Fuld, 62, was paid $40 million last year when New York-based Lehman posted record earnings, and about 98 percent of his compensation was in a bonus. By contrast, John Mack, Morgan Stanley's CEO, received only a salary of $800,000 last year after earnings at the second-largest U.S. securities firm by market value plunged 57 percent and all the members of Bear Stearns Cos.' executive committee gave up their bonuses.

Fuld's 2007 compensation included a $4.3 million cash bonus, $35 million in restricted stock and $750,000 in salary. He got $40.5 million in 2006.

Shares Fall

Lehman fell 36 cents to $22.25 at 4:12 p.m. in composite trading on the New York Stock Exchange. The New York Times reported the decision on bonuses earlier this week on its Web site.

Fuld promoted McDade, 49, to president earlier this month to help shore up investor confidence about the firm's prospects.
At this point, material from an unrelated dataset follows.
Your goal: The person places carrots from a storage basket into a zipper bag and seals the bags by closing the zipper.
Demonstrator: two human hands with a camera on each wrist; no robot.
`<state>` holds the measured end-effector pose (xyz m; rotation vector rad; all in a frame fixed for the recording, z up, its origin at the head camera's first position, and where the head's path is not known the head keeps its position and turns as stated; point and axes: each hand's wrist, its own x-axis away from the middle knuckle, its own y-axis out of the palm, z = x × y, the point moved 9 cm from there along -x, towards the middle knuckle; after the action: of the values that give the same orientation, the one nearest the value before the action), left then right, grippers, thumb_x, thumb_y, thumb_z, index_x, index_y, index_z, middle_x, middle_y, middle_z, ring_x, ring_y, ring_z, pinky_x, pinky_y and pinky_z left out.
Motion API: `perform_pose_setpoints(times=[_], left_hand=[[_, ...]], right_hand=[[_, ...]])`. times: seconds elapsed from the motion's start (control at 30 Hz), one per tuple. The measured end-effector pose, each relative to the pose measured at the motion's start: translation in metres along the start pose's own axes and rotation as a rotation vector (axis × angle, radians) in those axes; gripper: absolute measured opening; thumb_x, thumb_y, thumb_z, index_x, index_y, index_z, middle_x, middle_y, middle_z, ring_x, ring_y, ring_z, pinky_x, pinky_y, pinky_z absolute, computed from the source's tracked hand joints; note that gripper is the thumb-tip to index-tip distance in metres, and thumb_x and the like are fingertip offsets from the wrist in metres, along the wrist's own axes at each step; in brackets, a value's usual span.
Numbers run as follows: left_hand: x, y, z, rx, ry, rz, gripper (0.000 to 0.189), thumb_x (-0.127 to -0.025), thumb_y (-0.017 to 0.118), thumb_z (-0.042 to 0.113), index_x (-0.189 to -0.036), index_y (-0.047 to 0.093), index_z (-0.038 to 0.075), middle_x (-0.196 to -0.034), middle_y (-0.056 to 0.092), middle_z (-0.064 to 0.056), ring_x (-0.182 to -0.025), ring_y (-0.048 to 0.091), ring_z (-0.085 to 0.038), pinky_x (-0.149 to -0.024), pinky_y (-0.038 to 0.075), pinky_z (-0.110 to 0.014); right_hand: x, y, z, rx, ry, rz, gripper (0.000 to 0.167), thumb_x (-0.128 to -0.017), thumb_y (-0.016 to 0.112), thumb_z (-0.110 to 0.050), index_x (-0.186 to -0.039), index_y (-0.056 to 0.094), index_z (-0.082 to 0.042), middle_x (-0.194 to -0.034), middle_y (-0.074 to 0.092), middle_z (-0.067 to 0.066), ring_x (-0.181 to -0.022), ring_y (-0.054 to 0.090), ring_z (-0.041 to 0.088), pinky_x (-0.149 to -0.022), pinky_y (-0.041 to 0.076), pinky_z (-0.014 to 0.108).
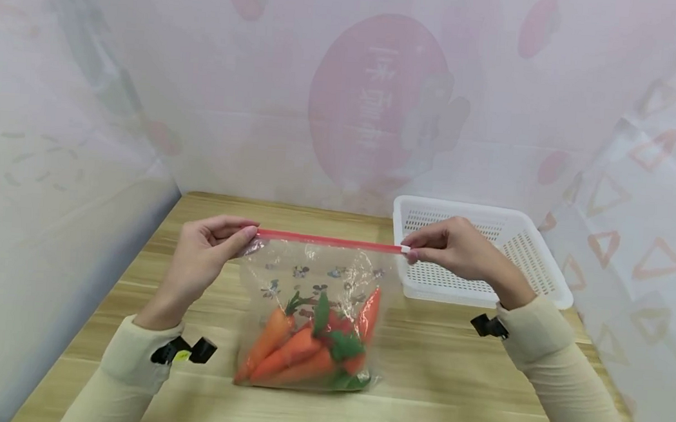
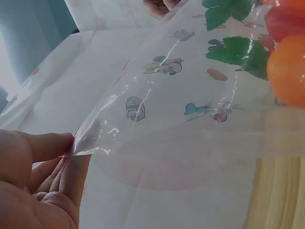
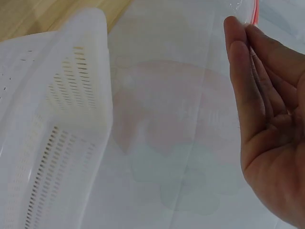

McDade, the former head of equities who had also supervised fixed income, will work with Fuld to rebuild Lehman after mortgage- related writedowns led to the $2.8 billion second-quarter loss, the first loss since the company was spun off from American Express Co. in 1994. His pay and bonus weren't itemized last year in Lehman's corporate filings.

McDade has brought back two former associates, Michael Gelband and Alex Kirk, giving them expanded roles. Gelband, 49, who was ousted last year as head of fixed income, was named chief of the firm's capital markets businesses, a new post that encompasses equities and fixed income. Kirk, 48, who left in February as head of credit products, was picked to oversee Lehman's investments.

Mounting Losses

Lehman may report a loss of more than $700 million in fiscal 2008 after earnings rose 5 percent last year to $4.2 billion as so-called hedges on its mortgage holdings staved off losses, according to a survey of 18 analysts by Bloomberg. Losses at Lehman surged in the second quarter when the hedges didn't work.

Richard Bove, an analyst at Ladenburg Thalmann & Co., lowered his 2008 estimate for Lehman to a loss of $3.66 a share from a previous loss estimate of $3.19. He reduced his share- price target to $27 from $30, according to a note Ladenburg Thalmann published today.